La justice française va-t-elle connaître un changement historique ? L'Assemblée nationale a approuvé jeudi l'extension de l'imprescriptibilité, jusque-là réservée aux crimes contre l'humanité, à ceux commis sur les mineurs. Mais la mesure pourrait être entachée d'inconstitutionnalité.
Soutenant cette "avancée", le Premier ministre Sébastien Lecornu a salué sur X un "moment important", et promis que tout serait "mis en oeuvre pour la sécuriser juridiquement, y compris en saisissant le Conseil d'État si nécessaire".
A l'heure où la société prend conscience de l'ampleur des violences commises sur les enfants, un amendement en ce sens du député écologiste Arnaud Bonnet a été adopté par 93 voix contre 51, lors de l'examen en première lecture du projet de loi sur la protection des enfants.
"Quand on sait que 160.000 enfants sont victimes chaque année de violences sexuelles, quand on a 10% de notre population qui a été victime d'inceste, c'est une forme de crime contre l'humanité", a défendu la députée MoDem Perrine Goulet, présidente de la délégation aux droits des enfants, qui a mené avec M. Bonnet une mission parlementaire sur ce sujet.
Publié mi-avril, leur rapport estimait que cette mesure, qui ne fait pas l'unanimité, permettrait d'envoyer un "signal fort" dans la lutte contre les violences faites aux enfants.
A l'heure actuelle, une victime de viol survenu dans l'enfance peut porter plainte jusqu'à 48 ans, le délai de prescription étant de 30 ans à compter de sa majorité, un délai jugé insuffisant par certaines associations de protection de l'enfance.

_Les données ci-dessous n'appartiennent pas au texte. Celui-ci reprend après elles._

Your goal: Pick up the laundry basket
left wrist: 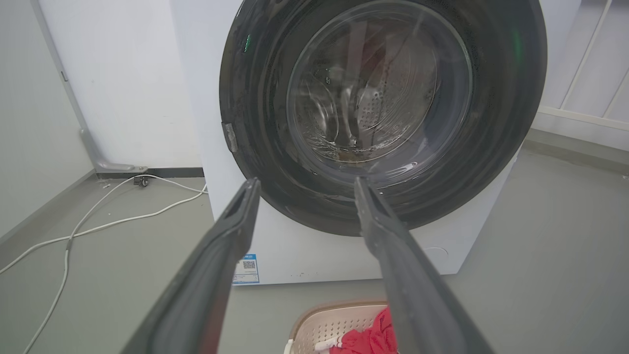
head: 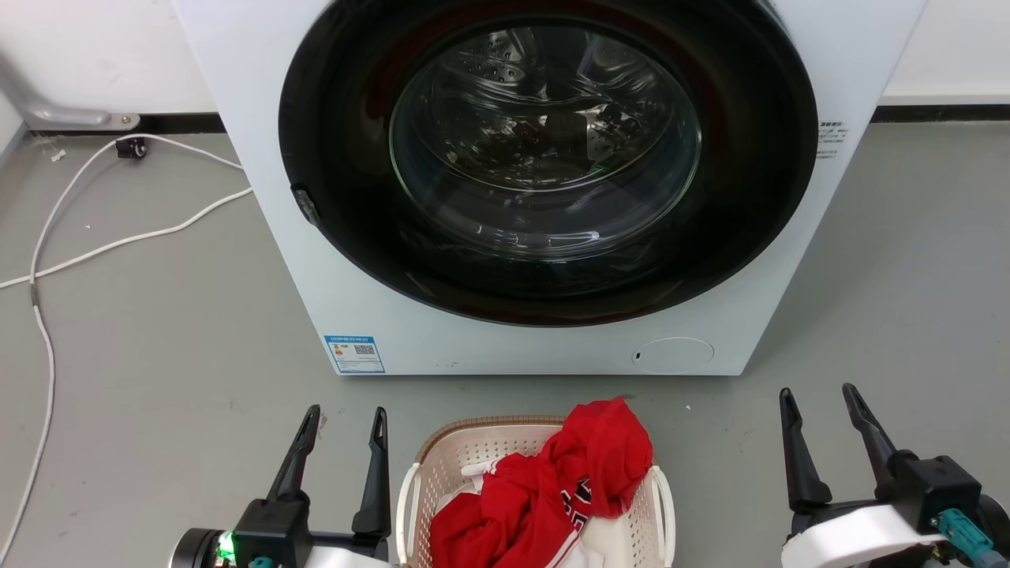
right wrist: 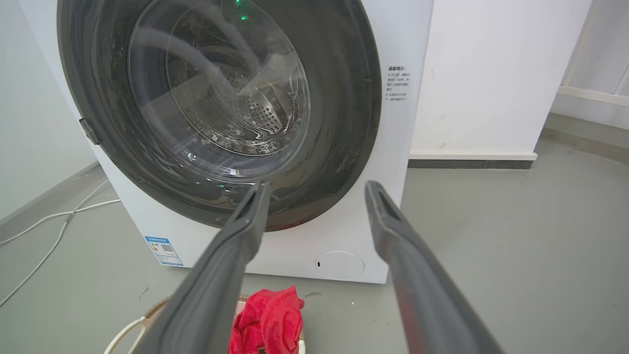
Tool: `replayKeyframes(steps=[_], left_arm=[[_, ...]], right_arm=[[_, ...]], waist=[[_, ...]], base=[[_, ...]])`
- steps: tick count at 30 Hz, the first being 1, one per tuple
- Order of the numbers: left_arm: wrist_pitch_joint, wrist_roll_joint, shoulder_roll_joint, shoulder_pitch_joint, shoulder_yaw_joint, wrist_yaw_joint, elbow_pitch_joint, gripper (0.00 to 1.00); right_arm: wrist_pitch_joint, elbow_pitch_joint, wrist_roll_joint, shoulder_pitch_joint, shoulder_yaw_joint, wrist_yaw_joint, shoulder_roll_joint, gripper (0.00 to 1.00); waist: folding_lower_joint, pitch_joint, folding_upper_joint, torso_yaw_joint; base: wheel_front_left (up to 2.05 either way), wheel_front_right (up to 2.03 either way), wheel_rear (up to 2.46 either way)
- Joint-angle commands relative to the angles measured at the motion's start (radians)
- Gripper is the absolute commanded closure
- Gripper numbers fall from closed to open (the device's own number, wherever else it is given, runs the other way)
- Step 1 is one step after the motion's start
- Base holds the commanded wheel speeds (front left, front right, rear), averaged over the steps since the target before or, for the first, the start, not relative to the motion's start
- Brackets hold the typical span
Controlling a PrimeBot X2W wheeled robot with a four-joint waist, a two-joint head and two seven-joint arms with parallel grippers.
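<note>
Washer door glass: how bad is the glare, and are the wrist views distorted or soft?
Head view: even light, mild reflections on the door glass, drum readable. Left wrist view: wide-angle bowing of the washer, left tool soft near the lens. Right wrist view: streaky reflections and green glints on the glass, right tool soft.

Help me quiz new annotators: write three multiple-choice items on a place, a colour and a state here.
1. Where is the laundry basket?
A. On the floor before the washer
B. On the washer
C. In the drum
2. What colour is the cloth on top in it?
A. Blue
B. Red
C. Green
3. How is the left end effector?
A. Shut on a handle
B. Shut on cloth
C. Open, empty
Answers: 1 A, floor shows around it; 2 B, plainly red; 3 C, fingers apart, nothing between.
</note>
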Motion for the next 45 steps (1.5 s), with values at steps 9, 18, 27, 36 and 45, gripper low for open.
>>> replayKeyframes(steps=[9, 18, 27, 36, 45], left_arm=[[-0.022, 0.105, -0.035, 0.019, 0.041, -0.053, -0.002, 0.00], [-0.021, 0.112, -0.049, 0.017, 0.062, -0.077, 0.011, 0.00], [-0.020, 0.108, -0.056, 0.016, 0.073, -0.089, 0.018, 0.00], [-0.020, 0.109, -0.058, -0.017, 0.102, -0.070, 0.077, 0.00], [-0.020, 0.106, -0.044, -0.191, 0.151, -0.102, 0.208, 0.00]], right_arm=[[-0.021, 0.002, -0.065, -0.009, 0.009, 0.000, -0.003, 0.00], [-0.020, 0.001, -0.061, -0.012, 0.006, 0.000, -0.003, 0.00], [-0.020, 0.002, -0.058, -0.014, 0.005, 0.000, -0.003, 0.00], [-0.020, 0.075, -0.096, -0.059, 0.007, 0.000, -0.003, 0.00], [0.056, 0.240, -0.037, -0.243, 0.031, 0.000, -0.003, 0.00]], waist=[[0.0000, 0.008, 0.0000, -0.002], [0.0000, 0.008, 0.0000, 0.000], [0.0000, 0.012, 0.0000, 0.001], [0.0000, 0.084, 0.0000, -0.012], [0.0000, 0.318, 0.0000, -0.029]], base=[[0.00, 0.00, 0.00], [0.00, 0.00, 0.00], [0.00, 0.00, 0.00], [0.00, 0.00, 0.00], [0.00, 0.00, 0.00]])
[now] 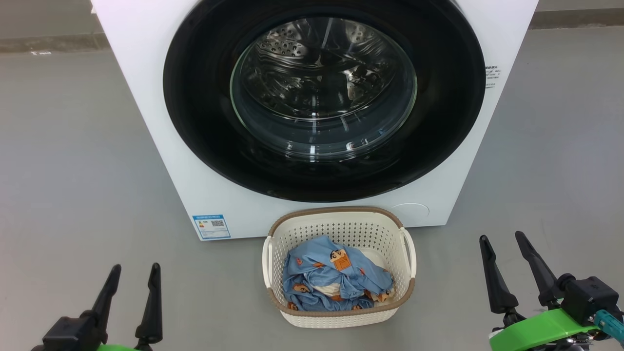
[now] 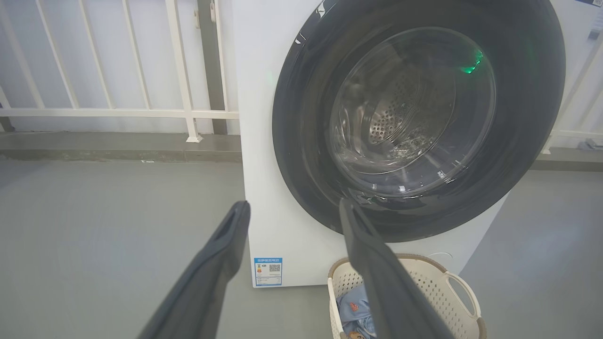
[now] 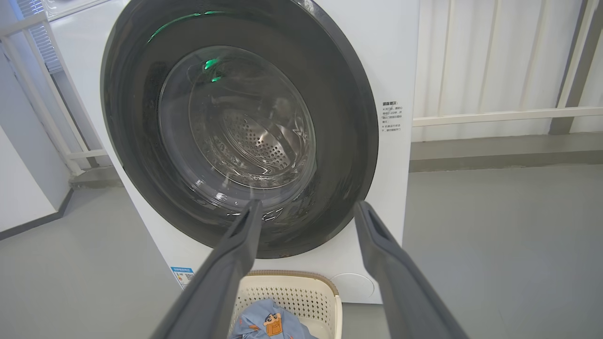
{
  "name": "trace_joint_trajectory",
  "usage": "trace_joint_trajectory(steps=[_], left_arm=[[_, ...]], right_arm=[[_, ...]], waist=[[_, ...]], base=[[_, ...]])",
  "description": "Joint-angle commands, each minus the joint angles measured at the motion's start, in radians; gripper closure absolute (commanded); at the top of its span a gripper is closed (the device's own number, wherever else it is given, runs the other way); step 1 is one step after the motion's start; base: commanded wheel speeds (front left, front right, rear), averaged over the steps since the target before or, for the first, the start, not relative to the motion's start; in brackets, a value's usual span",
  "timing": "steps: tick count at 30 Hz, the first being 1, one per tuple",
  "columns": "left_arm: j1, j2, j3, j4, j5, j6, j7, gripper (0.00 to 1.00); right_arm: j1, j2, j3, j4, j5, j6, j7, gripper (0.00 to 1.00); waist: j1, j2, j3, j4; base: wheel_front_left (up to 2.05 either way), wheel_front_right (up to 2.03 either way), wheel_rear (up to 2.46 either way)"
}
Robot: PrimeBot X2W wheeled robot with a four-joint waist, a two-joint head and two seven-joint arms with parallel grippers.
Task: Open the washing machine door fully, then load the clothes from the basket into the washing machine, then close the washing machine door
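**A:** Nearest us, along the bottom of the frame: our left pincer (image 1: 136,266) at lower left and our right pincer (image 1: 501,237) at lower right. Both are spread wide and hold nothing.

**B:** Beyond them, at bottom centre, the basket (image 1: 341,229) sits on the floor (image 1: 73,195), close in front of the washing machine (image 1: 146,122). The clothes (image 1: 331,280) are heaped inside it.

**A:** Farther up, the washing machine door (image 1: 324,92) is shut. So we judge we're on the first step, with nothing loaded.

**B:** Our next move calls for one pincer to rise to the door's black rim, catch it and swing it fully open.

**A:** And the count?

**B:** We count two pincers, one basket, one machine and one door. The clothes make one heap, perhaps two garments, but the folds hide that.
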Motion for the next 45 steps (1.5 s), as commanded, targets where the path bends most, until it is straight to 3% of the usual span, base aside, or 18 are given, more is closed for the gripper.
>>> trace_joint_trajectory(steps=[1,23,45], left_arm=[[-0.022,0.018,0.038,-0.029,0.004,-0.002,-0.010,0.00],[-0.023,0.018,0.041,-0.041,-0.017,-0.002,-0.010,0.00],[-0.029,0.015,0.045,-0.044,-0.021,-0.002,-0.010,0.00]], right_arm=[[-0.007,-0.008,0.018,-0.021,-0.004,0.002,-0.012,0.00],[-0.011,-0.006,0.027,-0.015,-0.004,0.002,-0.012,0.00],[-0.012,-0.007,0.030,-0.020,-0.001,0.002,-0.012,0.00]], waist=[[0.0000,0.0000,0.000,0.000],[0.0000,0.0000,0.003,-0.011],[0.0000,0.0000,0.017,-0.017]], base=[[0.00,0.00,0.00],[0.07,0.07,-0.14],[0.89,0.89,-1.78]])
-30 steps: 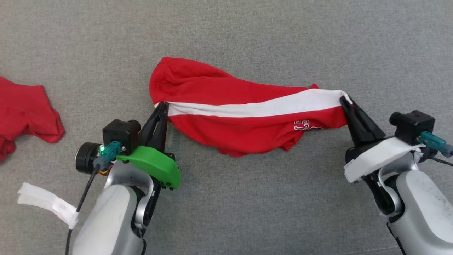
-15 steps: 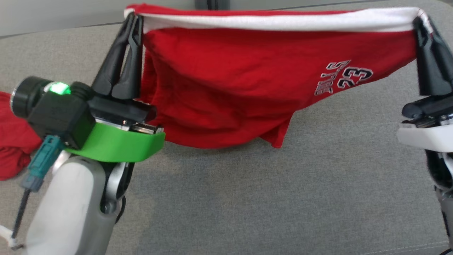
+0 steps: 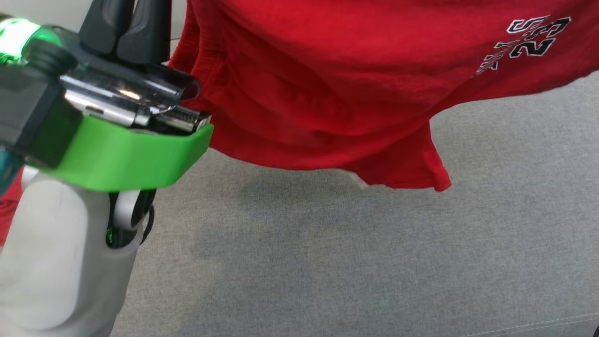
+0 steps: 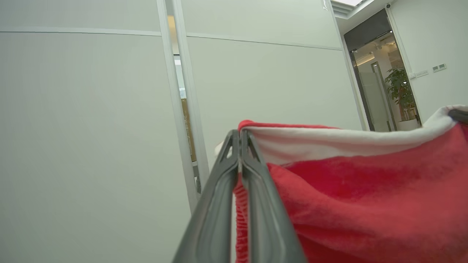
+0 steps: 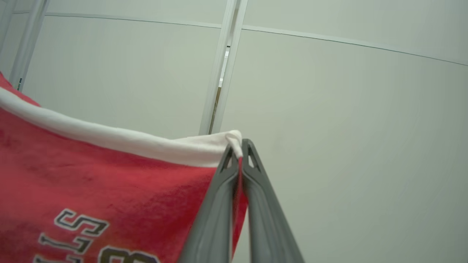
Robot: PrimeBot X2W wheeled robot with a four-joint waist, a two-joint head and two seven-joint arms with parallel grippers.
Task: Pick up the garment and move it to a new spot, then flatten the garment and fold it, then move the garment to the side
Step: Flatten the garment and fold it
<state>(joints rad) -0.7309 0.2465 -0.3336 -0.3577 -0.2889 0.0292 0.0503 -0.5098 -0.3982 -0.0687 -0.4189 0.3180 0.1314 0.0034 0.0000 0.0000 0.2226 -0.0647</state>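
Note:
The garment (image 3: 327, 84) is red with a white band and dark lettering, and it hangs in the air above the grey surface (image 3: 327, 262), its lower edge sagging toward it. My left gripper (image 4: 239, 137) is shut on one end of the white band. Its dark fingers (image 3: 140, 28) rise past the top left of the head view above a green wrist cover. My right gripper (image 5: 239, 146) is shut on the other end of the band, with the garment (image 5: 91, 175) stretching away to its left. The cloth (image 4: 365, 193) spans tautly between both grippers.
A sliver of another red cloth (image 3: 7, 210) lies at the far left behind my left forearm. The grey padded surface stretches wide beneath the hanging garment. Pale wall panels (image 4: 91, 109) and a glass doorway (image 4: 376, 87) stand beyond.
Both shut grippers have lifted the garment from the grey surface high into the air, stretched between them. The head view has shifted as well, and the left gripper now looms much closer.

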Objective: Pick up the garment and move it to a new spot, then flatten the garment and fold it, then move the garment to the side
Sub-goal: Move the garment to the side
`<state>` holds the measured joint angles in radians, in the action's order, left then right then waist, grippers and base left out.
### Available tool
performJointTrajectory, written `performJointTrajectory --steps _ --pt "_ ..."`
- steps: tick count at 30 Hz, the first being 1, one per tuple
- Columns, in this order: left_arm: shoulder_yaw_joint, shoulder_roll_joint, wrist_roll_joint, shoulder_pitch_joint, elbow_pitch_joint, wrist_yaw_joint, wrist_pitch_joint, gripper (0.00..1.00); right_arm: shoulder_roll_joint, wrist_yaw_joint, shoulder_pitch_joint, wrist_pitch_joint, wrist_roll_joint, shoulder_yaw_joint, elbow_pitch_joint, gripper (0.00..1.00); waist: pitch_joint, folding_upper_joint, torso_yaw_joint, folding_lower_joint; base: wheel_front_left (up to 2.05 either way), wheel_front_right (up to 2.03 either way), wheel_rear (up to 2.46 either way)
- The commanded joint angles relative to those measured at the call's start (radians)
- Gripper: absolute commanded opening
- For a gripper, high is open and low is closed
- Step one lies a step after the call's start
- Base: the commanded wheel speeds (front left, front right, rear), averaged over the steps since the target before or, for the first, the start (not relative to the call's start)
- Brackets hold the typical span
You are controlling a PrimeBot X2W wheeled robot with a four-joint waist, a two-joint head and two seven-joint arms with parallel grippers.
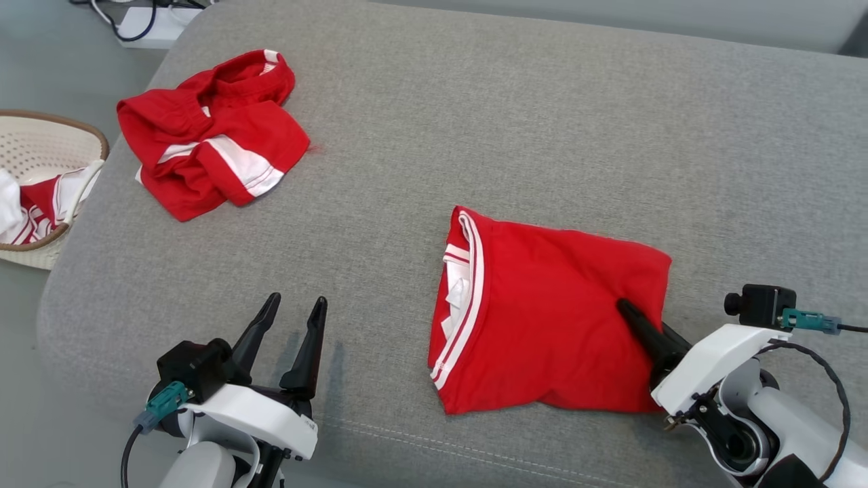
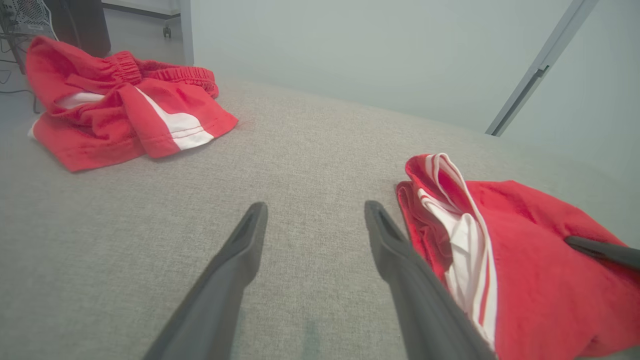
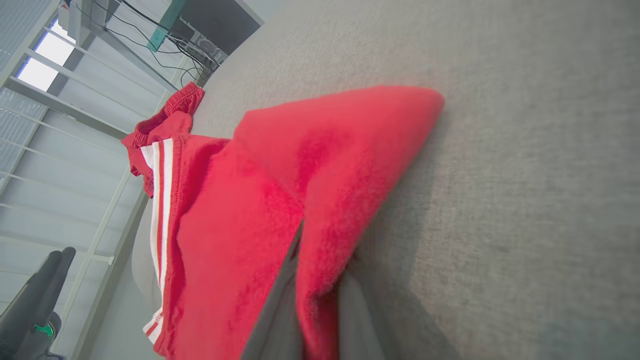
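— Two pincers are out; which one has the folded garment (image 1: 542, 312)?
— Your right pincer (image 1: 630, 313). It is clenched on the garment's right edge, with the cloth nipped between both fingers. Your left pincer (image 1: 296, 301) hangs released near the striped left edge, touching nothing.
— How does it lie?
— Flat on the grey cushion (image 1: 475, 102), long axis running left to right. You're pinching one end, so a sideways move will likely drag the other.
— Containers?
— One basket (image 1: 88, 132), off the cushion's left edge, holding red-and-white clothes (image 1: 34, 203). A crumpled red garment (image 1: 210, 135) lies near it, well apart from yours.
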<state>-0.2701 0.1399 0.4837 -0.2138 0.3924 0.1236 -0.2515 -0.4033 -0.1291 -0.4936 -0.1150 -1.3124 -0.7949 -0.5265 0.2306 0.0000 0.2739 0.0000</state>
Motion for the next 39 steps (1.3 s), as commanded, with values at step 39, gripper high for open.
performJointTrajectory --steps 39 --pt "0.020 0.082 -0.026 -0.067 -0.061 0.007 -0.010 1.00 0.010 -0.002 -0.044 -0.145 0.077 -0.049 -0.095 0.00 0.006 0.0000 -0.502 0.0000 0.00 0.00 0.00"
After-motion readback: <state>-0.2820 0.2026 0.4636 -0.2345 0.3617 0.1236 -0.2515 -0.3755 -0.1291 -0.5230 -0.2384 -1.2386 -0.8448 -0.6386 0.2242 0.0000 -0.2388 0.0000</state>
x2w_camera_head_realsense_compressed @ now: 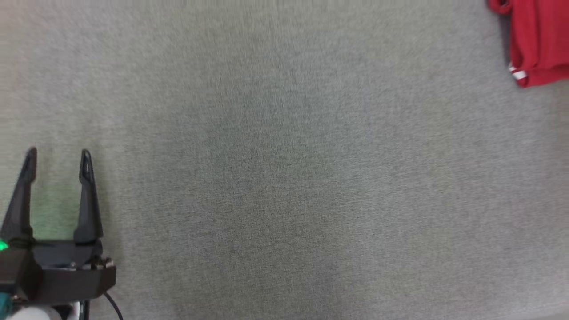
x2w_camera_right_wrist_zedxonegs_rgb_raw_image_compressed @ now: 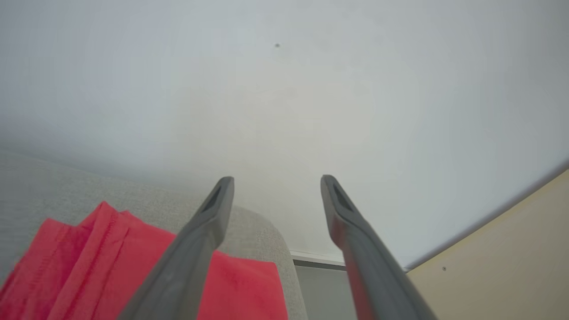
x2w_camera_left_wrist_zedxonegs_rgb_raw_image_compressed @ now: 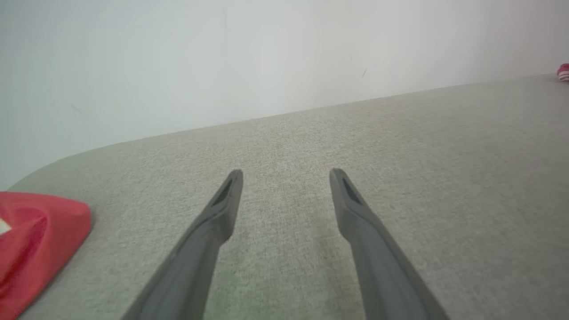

L'amendement adopté a reçu le soutien du ministre de la Justice, Gérald Darmanin, qui a toutefois exprimé des réserves sur sa constitutionnalité.
Le garde des Sceaux a reconnu être minoritaire, y compris parmi "les magistrats et les directions" qui le conseillent et mettent en avant des arguments liés à la conception du droit, mais aussi des difficultés techniques, notamment la conservation des preuves sur une durée illimitée.
Il a néanmoins estimé qu'on ne peut rester sans agir face "à des gens qui témoignent parfois des dizaines d'années après", "parfois à l'article de la mort". Il a également souligné que les progrès de la numérisation et l'avancée de la science, permettent de conserver davantage de preuves aujourd'hui, que dans les années 60-70.
Les députés du groupe de La France insoumise et quelques députés écologistes et communistes, se sont opposés à la mesure, tout comme les élus du Rassemblement national.
La co-rapporteure LFI Marianne Maximi a estimé qu'une modification d'une telle ampleur aurait dû être portée par le gouvernement et faire l'objet de débats plus approfondis, d'auditions d'experts, et d'un avis du Conseil d'Etat.
De son côté, la RN Sophie Blanc a jugé que l'imprescriptibilité devait rester "réservée aux crimes contre l'humanité, en raison de leur gravité exceptionnelle".
- Affaire Lyhanna -
Promis par le gouvernement en 2025 pour répondre à la crise profonde de la protection de l'enfance, le projet de loi gouvernemental a progressivement été complété par de nouvelles dispositions.
Une première fois, après les révélations de violences sexuelles dans le périscolaire à Paris. Puis une seconde fois à la suite du meurtre et du viol de la collégienne Lyhanna.
Plus tôt jeudi, les députés ont adopté un article tirant des conséquences de failles révélées par l'affaire Lyhanna. Le principal suspect dans sa mort n'avait jamais été inquiété, malgré une précédente plainte pour viols.
L'article prévoit d'imposer, sauf si cela entrave l'enquête, que les personnes mises en cause dans des affaires de crimes commis contre des mineurs soient entendues par les enquêteurs dans un délai maximal de trois mois.
Jeudi après-midi, les députés ont par ailleurs approuvé un amendement de Mme Goulet, prévoyant de punir de jusqu'à trente ans de réclusion criminelle le viol commis sur un mineur de plus de quinze ans, dans le cadre de viols sériels. Cette aggravation de la peine devrait être votée vendredi pour les mineurs de moins de quinze ans.
Un autre volet du texte entend favoriser l'accueil des enfants chez des proches ou dans des familles plutôt que dans des établissements.
Une disposition adoptée prévoit, lorsqu'un placement judiciaire a été opéré en urgence, l'évaluation systématique sous trois mois de la possibilité de confier l'enfant à un tiers digne de confiance.
Les députés ont également adopté un article créant un dispositif d'"accueil relais" complémentaire à un accueil principal, pour de courtes durées, afin de soulager les assistants familiaux.
Le texte doit faire l'objet d'un vote solennel mardi.